**Prompt:**
Word for word, copy all the data and drop the pictures.

+++

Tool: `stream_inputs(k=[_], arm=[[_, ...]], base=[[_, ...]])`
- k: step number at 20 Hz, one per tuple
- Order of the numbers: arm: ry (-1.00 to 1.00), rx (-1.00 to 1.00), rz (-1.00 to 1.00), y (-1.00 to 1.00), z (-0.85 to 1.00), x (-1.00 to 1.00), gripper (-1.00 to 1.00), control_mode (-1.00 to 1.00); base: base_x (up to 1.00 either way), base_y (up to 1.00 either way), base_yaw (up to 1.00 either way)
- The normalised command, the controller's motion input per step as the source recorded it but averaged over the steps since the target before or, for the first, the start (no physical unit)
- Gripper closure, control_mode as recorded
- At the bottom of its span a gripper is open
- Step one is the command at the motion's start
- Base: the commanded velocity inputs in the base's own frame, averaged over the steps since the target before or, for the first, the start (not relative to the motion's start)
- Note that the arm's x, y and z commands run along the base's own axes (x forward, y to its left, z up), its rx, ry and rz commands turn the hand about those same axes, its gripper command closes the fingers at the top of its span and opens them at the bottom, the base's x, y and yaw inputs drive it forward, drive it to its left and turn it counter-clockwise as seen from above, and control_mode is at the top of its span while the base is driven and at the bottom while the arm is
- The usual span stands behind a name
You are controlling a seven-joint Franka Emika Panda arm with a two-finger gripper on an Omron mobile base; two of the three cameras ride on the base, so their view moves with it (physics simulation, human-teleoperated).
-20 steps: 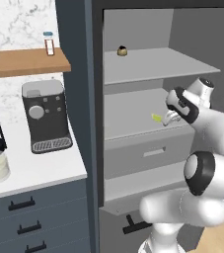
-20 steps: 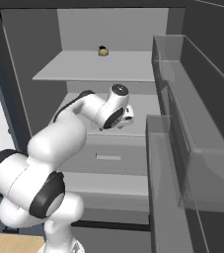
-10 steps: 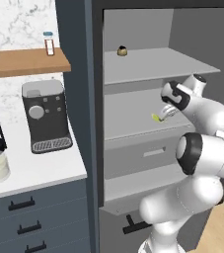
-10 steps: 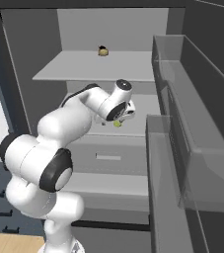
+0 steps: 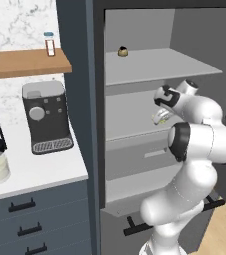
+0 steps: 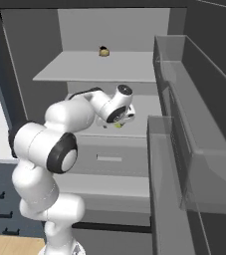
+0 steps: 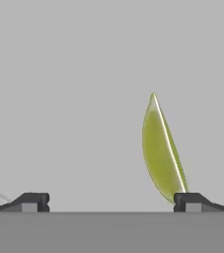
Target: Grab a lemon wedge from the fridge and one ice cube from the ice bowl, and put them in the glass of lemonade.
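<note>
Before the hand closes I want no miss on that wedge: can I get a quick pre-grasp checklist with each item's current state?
1. Hand open wide enough: ok, the fingertips stand far apart.
2. Lemon wedge between the fingertips: not ok, in the hand view it sits by one tip, off centre.
3. Hand at the middle shelf of the fridge: ok, both base views show it over the wedge.
4. Fridge door open: ok.
5. Brown-gold object out of the way: ok, it is on the upper shelf.
6. Tips low enough around the wedge: cannot tell.
</note>
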Motion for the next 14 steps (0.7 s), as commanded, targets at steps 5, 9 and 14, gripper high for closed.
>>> stream_inputs(k=[5, 9, 14], arm=[[-0.01, 0.00, 0.00, 0.00, 0.08, 0.12, -1.00, -1.00], [-0.04, 0.00, 0.00, 0.00, 0.17, -0.04, -1.00, -1.00], [-0.04, 0.00, 0.00, 0.00, -0.06, 0.13, -1.00, -1.00]], base=[[0.00, 0.00, 0.00], [0.00, 0.00, 0.00], [0.00, 0.00, 0.00]])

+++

**Output for this exercise:**
Tool: `stream_inputs(k=[_], arm=[[_, ...]], base=[[_, ...]])`
- k: step number at 20 Hz, one per tuple
- Order of the numbers: arm: ry (-1.00 to 1.00), rx (-1.00 to 1.00), rz (-1.00 to 1.00), y (-1.00 to 1.00), z (-0.85 to 1.00), x (-1.00 to 1.00), gripper (-1.00 to 1.00), control_mode (-1.00 to 1.00); base: base_x (up to 1.00 either way), base_y (up to 1.00 either way), base_yaw (up to 1.00 either way)
- The normalised command, the controller's motion input per step as the source recorded it but averaged over the steps since the target before or, for the first, the start (no physical unit)
- Gripper closure, control_mode as recorded
- At the bottom of its span a gripper is open
- Step one is the command at the motion's start
- Base: the commanded velocity inputs in the base's own frame, averaged over the steps since the target before or, for the first, the start (not relative to the motion's start)
- Note that the arm's x, y and z commands run along the base's own axes (x forward, y to its left, z up), its rx, ry and rz commands turn the hand about those same axes, its gripper command closes the fingers at the top of its span and opens them at the bottom, the base's x, y and yaw inputs drive it forward, drive it to its left and turn it counter-clockwise as seen from above, and control_mode is at the top of its span while the base is driven and at the bottom while the arm is
- The usual span stands behind a name
You are controlling a seven-joint Franka Emika Panda arm with a two-finger gripper on an Omron mobile base; two of the three cameras ride on the base, so their view moves with it (physics simulation, human-teleoperated).
-20 steps: 
-20 steps: 
-10 steps: 
-10 steps: 
+0 steps: 
+0 steps: 
+0 steps: 
Target: Grab a lemon wedge from the fridge and one ice cube from the ice bowl, and put them in the glass of lemonade.
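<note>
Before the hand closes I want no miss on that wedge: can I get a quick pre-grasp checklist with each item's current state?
1. Hand open wide enough: ok, the fingertips stand far apart.
2. Lemon wedge between the fingertips: not ok, in the hand view it sits by one tip, off centre.
3. Hand at the middle shelf of the fridge: ok, both base views show it over the wedge.
4. Fridge door open: ok.
5. Brown-gold object out of the way: ok, it is on the upper shelf.
6. Tips low enough around the wedge: cannot tell.
</note>
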Motion for the next 14 steps (0.7 s), as commanded, targets at steps 5, 9 and 14, gripper high for closed.
>>> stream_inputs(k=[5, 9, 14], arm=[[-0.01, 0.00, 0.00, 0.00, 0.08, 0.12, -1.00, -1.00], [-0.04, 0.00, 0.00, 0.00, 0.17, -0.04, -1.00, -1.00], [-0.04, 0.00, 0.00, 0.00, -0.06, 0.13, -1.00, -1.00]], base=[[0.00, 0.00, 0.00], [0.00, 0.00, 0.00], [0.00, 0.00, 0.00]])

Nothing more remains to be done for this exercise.